TASK DESCRIPTION —
Going through the material below, please gather all lines with the word "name" in them.

--- SOURCE MATERIAL ---

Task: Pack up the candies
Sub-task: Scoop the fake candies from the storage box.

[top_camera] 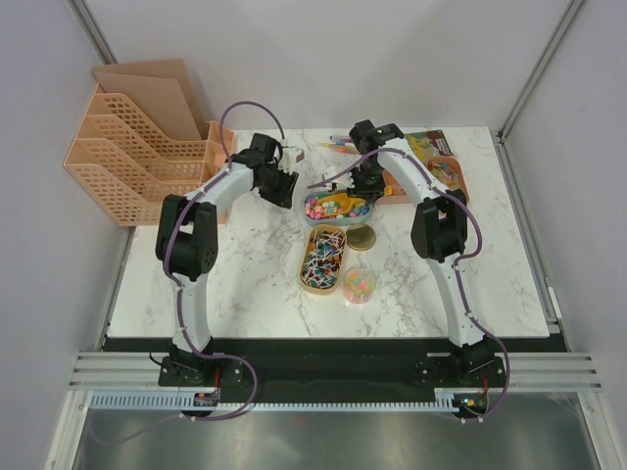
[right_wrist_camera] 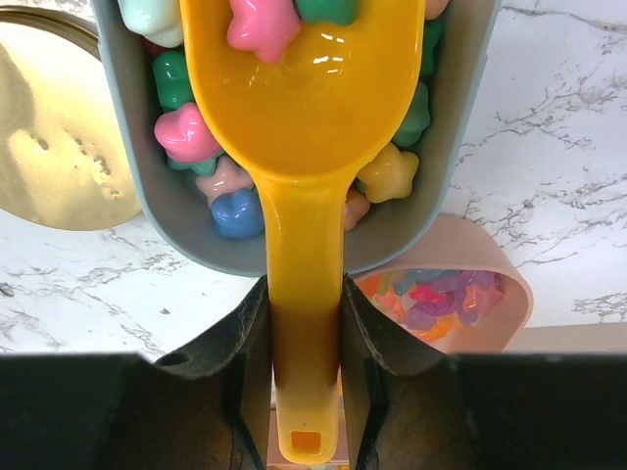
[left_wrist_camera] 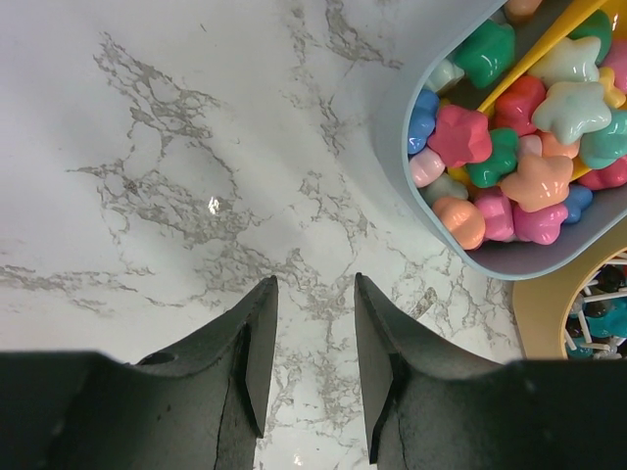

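Now R gripper point(right_wrist_camera: 304, 299) clamps 1 scoop point(right_wrist_camera: 304, 117) over candies point(right_wrist_camera: 186, 132); L gripper point(left_wrist_camera: 314, 286) half-open, empty

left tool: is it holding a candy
No, the left tool stands open over the marble table with nothing in its grip; the candies lie in the tub beside it.
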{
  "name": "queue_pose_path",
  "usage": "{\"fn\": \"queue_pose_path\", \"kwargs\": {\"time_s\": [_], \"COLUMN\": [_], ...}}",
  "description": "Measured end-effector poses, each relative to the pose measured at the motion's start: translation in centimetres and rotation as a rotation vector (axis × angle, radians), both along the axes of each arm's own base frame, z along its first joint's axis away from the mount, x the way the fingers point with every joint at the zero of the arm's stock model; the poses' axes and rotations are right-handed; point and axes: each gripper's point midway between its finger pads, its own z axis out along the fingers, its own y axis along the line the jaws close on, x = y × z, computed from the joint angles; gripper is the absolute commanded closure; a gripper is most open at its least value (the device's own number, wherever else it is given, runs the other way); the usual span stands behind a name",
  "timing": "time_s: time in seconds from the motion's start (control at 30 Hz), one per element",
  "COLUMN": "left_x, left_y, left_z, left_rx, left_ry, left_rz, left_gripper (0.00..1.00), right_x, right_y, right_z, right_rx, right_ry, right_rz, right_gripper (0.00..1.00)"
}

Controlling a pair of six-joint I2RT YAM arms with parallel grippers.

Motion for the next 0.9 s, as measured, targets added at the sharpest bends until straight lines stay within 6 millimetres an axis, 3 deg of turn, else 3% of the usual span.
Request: {"fn": "queue_pose_path", "kwargs": {"time_s": [0.3,0.9], "left_x": [0.9,0.3], "left_y": [0.1,1.4], "left_z": [1.3,0.7], "left_rx": [0.013,0.09], "left_ry": [-0.037,-0.02], "left_rz": [-0.007,-0.018], "left_gripper": [0.56,0.56], "right_x": [-0.3,-1.3], "right_y": [0.0,0.5], "right_z": [0.0,-0.1], "right_rx": [0.016,0.148], "right_ry": [0.014,0.094], "right_rz": [-0.042,-0.087], "right_gripper": [1.0,1.0]}}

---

ANSWER SPACE —
  "name": "queue_pose_path",
  "description": "Measured end-effector poses, each relative to the pose measured at the motion's start: translation in centimetres and rotation as a rotation vector (axis × angle, radians), both along the axes of each arm's own base frame, z along its first joint's axis away from the mount, x the way the fingers point with every joint at the zero of the arm's stock model; the poses' axes and rotations are right-handed; point and axes: each gripper's point midway between its finger pads, its own z axis out along the fingers, its own y axis along the line the jaws close on, x = y × z, computed from the joint angles; gripper is the absolute commanded closure; a gripper is most open at its least value (the device's own number, wherever else it is given, runs the other way); the usual span stands behind a name",

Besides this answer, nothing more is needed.